Dongeng

139 47 19
                                    

    Bunda menggeser pelan pintu kamar, terlihat gadis kecilnya masih mengamati langit-langit, ke arah cahaya lampu yang menyimpan sejuta imajinasi.
ia tersenyum kecil, melihat wajah Asya yang kini menatapnya. Bibirnya yang semakin putih menggigil, pertanda waktu habisnya mulai dekat.

    "Halo? Bunda boleh masuk?" Asya mengangguk cepat, tersenyum lebar.

    "Bunda boleh masuk lah ... ini kan kamar bunda juga," ia kini duduk menyilang di atas selimut.

    "Kok kamar bunda? Ini kan kamar Asya."

    "Tapi rumah Bunda dan Ayah, raja dan ratu," ia merapatkan jari telunjuk dari masing-masing tangan, lalu mengarahkan ke arah Bunda.

    Halimah berjalan ke arahnya, membuka laci kecil dan mengeluarkan buku dongeng, "mau dibacakan dongeng?"

   "Mau Bunda, mau banget ..." ringik Asya, sudah lama ia tidak dibacakan dongeng. Terakhir kali saat musim hujan akhir kelas satu, dan setelah itu Bunda larut dalam kesibukan.

   "Ok, yuk," ia membuka-buka halaman buku itu, "tapi ... semuanya udah pernah, gimana kalau Bunda bacakan dongeng sendiri?"

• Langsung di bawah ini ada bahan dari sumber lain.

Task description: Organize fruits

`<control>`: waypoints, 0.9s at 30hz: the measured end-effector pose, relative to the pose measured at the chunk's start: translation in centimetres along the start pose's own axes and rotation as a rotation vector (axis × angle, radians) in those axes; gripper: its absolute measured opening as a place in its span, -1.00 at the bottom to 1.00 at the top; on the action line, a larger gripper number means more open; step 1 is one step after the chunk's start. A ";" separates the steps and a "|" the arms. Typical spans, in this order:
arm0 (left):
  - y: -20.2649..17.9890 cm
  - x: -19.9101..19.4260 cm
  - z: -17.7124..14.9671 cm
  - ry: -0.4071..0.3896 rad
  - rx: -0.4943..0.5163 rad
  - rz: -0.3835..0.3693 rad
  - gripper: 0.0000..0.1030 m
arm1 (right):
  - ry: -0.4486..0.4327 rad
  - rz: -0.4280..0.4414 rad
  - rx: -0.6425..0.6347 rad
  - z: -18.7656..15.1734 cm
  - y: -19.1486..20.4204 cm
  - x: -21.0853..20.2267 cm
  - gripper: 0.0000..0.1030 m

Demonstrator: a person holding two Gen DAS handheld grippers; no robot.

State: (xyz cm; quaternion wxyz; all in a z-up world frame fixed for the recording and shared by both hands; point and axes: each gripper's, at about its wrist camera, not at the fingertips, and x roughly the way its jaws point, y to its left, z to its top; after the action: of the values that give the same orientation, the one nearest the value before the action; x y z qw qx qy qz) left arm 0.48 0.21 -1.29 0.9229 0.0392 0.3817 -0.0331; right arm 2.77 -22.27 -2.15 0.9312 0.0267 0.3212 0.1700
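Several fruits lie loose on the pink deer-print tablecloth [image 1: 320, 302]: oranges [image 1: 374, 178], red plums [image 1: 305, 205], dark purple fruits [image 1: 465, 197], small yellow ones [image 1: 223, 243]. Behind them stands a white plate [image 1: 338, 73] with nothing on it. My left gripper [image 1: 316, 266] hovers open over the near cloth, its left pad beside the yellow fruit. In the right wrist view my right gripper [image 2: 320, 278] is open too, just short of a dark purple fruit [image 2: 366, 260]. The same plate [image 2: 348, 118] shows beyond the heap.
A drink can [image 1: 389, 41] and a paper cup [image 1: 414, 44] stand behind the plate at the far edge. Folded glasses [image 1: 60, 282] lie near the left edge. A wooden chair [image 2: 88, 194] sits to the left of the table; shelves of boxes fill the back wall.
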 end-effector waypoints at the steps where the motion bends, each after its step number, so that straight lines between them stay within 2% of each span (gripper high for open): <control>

    "Bunda punya dongeng? Masa iya? Tapi jangan ngebosenin ... nanti Asya cepat tidur," ia menyandarkan tubuhnya ke tepi kasur, diikuti Bunda di sisinya.

   "Siap, tuan putri," Halimah merapatkan selimut ke kaki Asya yang masih selonjor.

    "Kita mulai ceritanya, Suatu hari ada keluarga kecil di sebuah desa. Keluarga itu ada Ibunda, Ayahanda, dan putrinya."

    "Seperti kita Bun?"

    "Iya seperti kita," jawabnya pelan mengelus kepala Asya,"itu keluarga kecil yang sangaaaaatttt bahagia, dan Ibundanya adalah keturunan Ratu kerajaan," Asya kini tertarik dengan cerita itu.

    "Dan terus ada penyihir jahat masuk ke rumah itu."

    "Pasti ngasih apel," jawab ia menebak.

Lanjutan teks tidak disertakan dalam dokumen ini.